DeepGreen: Effective LLM-Driven Green-washing Monitoring System Designed for Empirical Testing -- Evidence from China
Congluo Xu, Yu Miao, Yiling Xiao, Chengmengjia Lin
TL;DR
DeepGreen presents a dual-layer LLM-driven framework to detect corporate green-washing from financial statements by extracting and evaluating green keywords and their implementation. It introduces GreenImplement ($G.I.$) as a core quantitative indicator derived from the ratio of implemented to claimed green actions, and validates it against Huazheng ESG scores. Empirical analysis on 204 annual reports from 68 Chinese A-share firms (2021–2023) shows $G.I.$ correlates positively with asset return ratio ($ARR$) and aligns with ESG ratings, with sizable heterogeneity by firm size. The work demonstrates that genuine green practices can boost performance and that DeepGreen offers a practical, interpretable tool for regulators and investors to monitor green-washing beyond traditional methods.
Abstract
This paper proposes DeepGreen, an Large Language Model Driven (LLM-Driven) system for detecting corporate green-washing behaviour. Utilizing dual-layer LLM analysis, DeepGreen preliminarily identifies potential green keywords in financial statements and then assesses their implementation degree via iterative semantic analysis of LLM. A core variable GreenImplement is derived from the ratio from the two layers' output. We extract 204 financial statements of 68 companies from A-share market over three years, comprising 89,893 words, and analyse them through DeepGreen.
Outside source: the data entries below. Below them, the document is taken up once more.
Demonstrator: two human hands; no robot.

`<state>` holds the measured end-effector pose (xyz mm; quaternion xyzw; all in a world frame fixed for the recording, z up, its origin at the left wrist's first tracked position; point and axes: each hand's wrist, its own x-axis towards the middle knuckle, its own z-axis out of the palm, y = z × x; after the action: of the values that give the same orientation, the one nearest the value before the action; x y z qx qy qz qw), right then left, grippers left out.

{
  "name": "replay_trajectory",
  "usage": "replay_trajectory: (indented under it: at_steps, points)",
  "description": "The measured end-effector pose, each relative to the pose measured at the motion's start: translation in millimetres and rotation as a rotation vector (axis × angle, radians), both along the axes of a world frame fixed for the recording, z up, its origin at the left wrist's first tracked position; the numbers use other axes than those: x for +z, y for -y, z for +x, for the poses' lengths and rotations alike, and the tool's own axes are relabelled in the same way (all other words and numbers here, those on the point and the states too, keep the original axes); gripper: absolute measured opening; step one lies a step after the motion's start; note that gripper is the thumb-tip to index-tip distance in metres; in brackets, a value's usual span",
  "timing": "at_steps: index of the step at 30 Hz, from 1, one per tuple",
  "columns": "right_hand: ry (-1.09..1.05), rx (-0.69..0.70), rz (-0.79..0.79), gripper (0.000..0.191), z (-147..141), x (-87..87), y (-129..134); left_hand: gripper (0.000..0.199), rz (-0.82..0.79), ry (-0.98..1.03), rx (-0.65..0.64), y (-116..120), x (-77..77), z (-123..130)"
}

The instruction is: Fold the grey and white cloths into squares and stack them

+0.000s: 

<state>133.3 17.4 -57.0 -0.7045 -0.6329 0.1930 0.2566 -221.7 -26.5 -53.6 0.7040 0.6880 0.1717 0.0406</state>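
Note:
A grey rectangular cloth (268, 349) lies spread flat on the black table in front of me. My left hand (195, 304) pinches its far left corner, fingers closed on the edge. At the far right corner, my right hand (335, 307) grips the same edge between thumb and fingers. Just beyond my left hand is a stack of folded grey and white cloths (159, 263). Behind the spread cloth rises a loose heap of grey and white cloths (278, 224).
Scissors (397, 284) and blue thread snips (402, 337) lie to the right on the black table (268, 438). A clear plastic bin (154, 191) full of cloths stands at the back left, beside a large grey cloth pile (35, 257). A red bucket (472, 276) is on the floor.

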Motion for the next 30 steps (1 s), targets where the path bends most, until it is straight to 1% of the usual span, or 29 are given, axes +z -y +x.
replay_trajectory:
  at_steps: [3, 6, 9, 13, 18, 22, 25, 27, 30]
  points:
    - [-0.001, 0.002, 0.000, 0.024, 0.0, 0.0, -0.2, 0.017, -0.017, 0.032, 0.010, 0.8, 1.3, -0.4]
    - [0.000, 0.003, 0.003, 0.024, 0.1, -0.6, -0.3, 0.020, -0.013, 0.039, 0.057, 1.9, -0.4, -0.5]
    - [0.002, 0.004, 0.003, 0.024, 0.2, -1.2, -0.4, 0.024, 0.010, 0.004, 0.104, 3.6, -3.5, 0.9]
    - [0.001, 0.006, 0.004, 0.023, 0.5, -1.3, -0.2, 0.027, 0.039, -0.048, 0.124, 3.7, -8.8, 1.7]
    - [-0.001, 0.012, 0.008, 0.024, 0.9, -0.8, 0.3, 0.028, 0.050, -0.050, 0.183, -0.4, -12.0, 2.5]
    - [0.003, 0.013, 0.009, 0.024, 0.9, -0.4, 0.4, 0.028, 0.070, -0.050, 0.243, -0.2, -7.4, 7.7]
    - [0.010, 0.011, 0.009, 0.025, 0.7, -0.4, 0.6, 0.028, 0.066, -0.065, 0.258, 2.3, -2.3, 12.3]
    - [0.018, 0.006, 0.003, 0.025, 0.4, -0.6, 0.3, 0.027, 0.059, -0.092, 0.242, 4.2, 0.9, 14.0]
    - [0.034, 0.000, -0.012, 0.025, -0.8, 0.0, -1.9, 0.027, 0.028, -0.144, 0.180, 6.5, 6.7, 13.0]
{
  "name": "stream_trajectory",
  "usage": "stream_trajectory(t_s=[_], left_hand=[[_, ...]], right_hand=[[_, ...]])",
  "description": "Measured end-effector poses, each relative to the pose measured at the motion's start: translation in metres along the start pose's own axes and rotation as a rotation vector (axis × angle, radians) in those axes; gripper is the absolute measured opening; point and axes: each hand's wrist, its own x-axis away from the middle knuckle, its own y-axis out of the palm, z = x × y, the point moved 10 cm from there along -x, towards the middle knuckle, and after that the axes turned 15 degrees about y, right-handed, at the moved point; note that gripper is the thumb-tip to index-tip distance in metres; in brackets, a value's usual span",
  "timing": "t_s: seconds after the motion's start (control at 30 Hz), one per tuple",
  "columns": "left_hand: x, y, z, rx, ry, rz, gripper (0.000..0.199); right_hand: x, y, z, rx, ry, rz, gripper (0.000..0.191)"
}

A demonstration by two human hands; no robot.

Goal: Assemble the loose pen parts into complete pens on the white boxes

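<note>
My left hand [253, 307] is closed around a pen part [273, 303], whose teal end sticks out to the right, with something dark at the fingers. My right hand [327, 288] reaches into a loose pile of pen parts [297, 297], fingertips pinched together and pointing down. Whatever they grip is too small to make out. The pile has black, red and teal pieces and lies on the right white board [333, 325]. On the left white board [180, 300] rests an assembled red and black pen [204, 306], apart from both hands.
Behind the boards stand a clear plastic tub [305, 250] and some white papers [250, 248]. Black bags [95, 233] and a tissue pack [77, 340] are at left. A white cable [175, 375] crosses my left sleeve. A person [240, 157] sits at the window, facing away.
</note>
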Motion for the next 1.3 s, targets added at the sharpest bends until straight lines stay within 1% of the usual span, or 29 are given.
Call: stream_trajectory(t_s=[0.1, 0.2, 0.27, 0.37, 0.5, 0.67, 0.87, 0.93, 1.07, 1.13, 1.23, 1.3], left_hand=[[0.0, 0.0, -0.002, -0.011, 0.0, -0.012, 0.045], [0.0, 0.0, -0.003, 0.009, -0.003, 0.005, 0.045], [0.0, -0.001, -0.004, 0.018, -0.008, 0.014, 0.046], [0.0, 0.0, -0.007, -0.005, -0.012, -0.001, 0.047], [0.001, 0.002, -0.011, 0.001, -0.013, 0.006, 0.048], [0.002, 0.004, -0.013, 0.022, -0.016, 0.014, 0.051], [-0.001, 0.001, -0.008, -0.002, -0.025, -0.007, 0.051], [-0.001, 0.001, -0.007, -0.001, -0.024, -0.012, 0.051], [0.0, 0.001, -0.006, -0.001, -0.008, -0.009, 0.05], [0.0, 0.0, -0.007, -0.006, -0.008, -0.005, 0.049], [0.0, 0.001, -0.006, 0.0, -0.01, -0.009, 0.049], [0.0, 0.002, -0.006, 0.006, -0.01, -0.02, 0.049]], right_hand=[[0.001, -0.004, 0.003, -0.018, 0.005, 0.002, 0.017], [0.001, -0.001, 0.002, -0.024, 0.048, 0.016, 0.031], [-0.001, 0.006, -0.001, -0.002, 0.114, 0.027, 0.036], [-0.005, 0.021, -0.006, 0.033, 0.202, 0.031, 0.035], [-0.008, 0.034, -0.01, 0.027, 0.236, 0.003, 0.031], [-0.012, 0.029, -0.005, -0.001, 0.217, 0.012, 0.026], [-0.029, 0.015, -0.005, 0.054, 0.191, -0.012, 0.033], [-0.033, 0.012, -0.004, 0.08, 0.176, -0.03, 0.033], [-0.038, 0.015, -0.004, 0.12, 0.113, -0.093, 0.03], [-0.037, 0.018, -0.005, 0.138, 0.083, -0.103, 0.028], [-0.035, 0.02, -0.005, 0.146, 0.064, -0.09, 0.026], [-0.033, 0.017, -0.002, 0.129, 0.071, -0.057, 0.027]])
Our analysis, supported by violin plots and K-means clustering, reveals insights and validates the variable against the Huazheng ESG rating. It offers a novel perspective for regulatory agencies and investors, serving as a proactive monitoring tool that complements traditional methods.Empirical tests show that green implementation can significantly boost the asset return rate of companies, but there is heterogeneity in scale. Small and medium-sized companies have limited contribution to asset return via green implementation, so there is a stronger motivation for green-washing.